We do not make sense of facts in isolation. We choose facts that connect to what we already believe in—and in which we already have faith. I use the term ‘faith’ deliberately: our stories must extend beyond data sets and bottom-line efficiencies. We are not purely rational beings; we do not always maximise value or utility. If we did, we would always buy the cheapest goods. But instead, we buy and love things because they bring us joy and because they are beautiful. We recognise that value exists beyond the balance sheet.

Social and environmental engagement is, at its essence, about relationships: our relationship to our natural world, our relationships with one other—and our relationship to ourselves and to what we hold sacred. Environer. This is what I shared with the Christian farmers from Kansas who fed me. We had very different versions of the afterlife, but in this life, on this earth, we share common purpose: to live in a way that reflects our most deeply held values.

The relationships that we have with our environment—and with each other—are messy, complex and dynamic. Our most important relationships always are. They are the ones with which we struggle—and the ones that reap the most reward. They endure. We cannot save the planet in ten easy steps, but each step we take on the longer journey is critical—and should be lauded. Personal action is the first step towards systemic change. To change the system, we have to change the way we engage. To change the way we engage, we have to tell different stories—stories that connect with our green brains: ones that are personalised and immediate, and inspire visions of the world we want now. A world that author Bryan Welch describes as ‘beautiful and abundant’.

Our green brains offer assurance that we can come together to manifest this vision. For we have a predisposition towards cooperation and helpfulness that activates when we socialise with others. When we are helpful and generous our brains’ reward circuits ignite—the same parts of the brain that light up when we make love or win a prize. This altruism is hardwired in us. It makes us happy. What also makes us happy is sharing our stories, because it is through story that we understand and love each other. We do not just tell our stories; we embody them. Doug gave a face to a climate sceptic. Cade gave a story to a hunter and conservative. Although we do not always get along, we strive to find common ground. We struggle to understand each other because we care—and because we recognise that our futures, our visions for a good and healthy life, are bound together.

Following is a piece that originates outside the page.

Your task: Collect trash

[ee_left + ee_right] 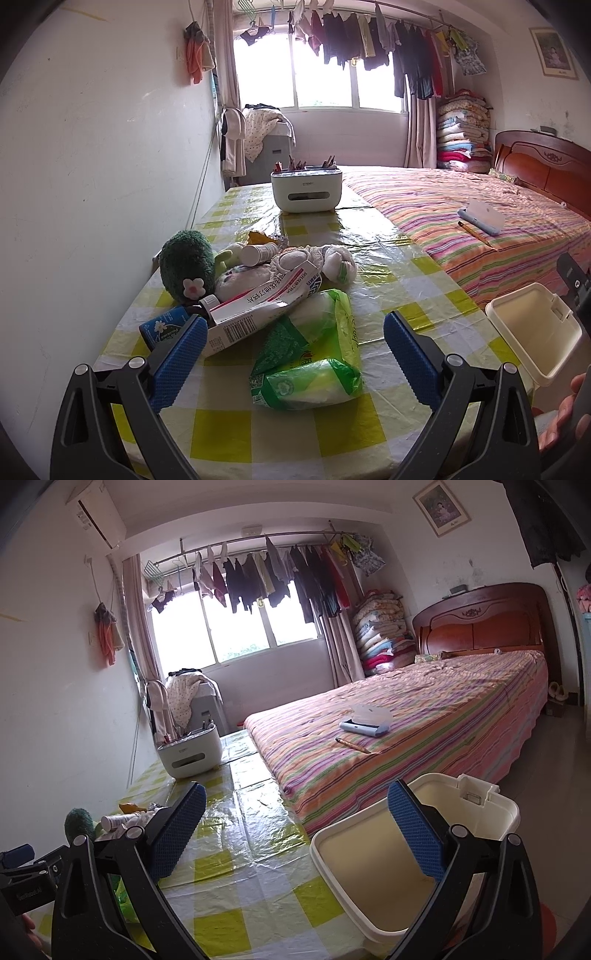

Return to that image of someone who is not like you. Hold them in your mind’s eye. We cannot save the planet—we can’t solve our most pressing global problems—without you and without that person. Without us. It is difficult and uncomfortable to reach across the barriers we have constructed, but the people who are on the other side hold similar concerns in their pools of worry. They have the same DNA, the same brains, the same hearts.

A poem by African-American poet Gwendolyn Brooks graces a wall in Lawrence, Kansas. Brooks was born in the state’s capital, in the era before the mandatory integration of public schools. Yet despite the bitter racism she experienced through much of her life, her art reflected a commitment to the bigger whole. In one of her last interviews she said, ‘I believe that we should all know each other, we human carriers of so many pleasurable differences. To not know is to doubt, to shrink from, sidestep or destroy’. The mural, on the wall in Lawrence, excerpts her poem Paul Robeson. It reads:

We are each other’s harvest

We are each other’s business

We are each other’s magnitude and bond.

When I took in those words, the flyover state became home.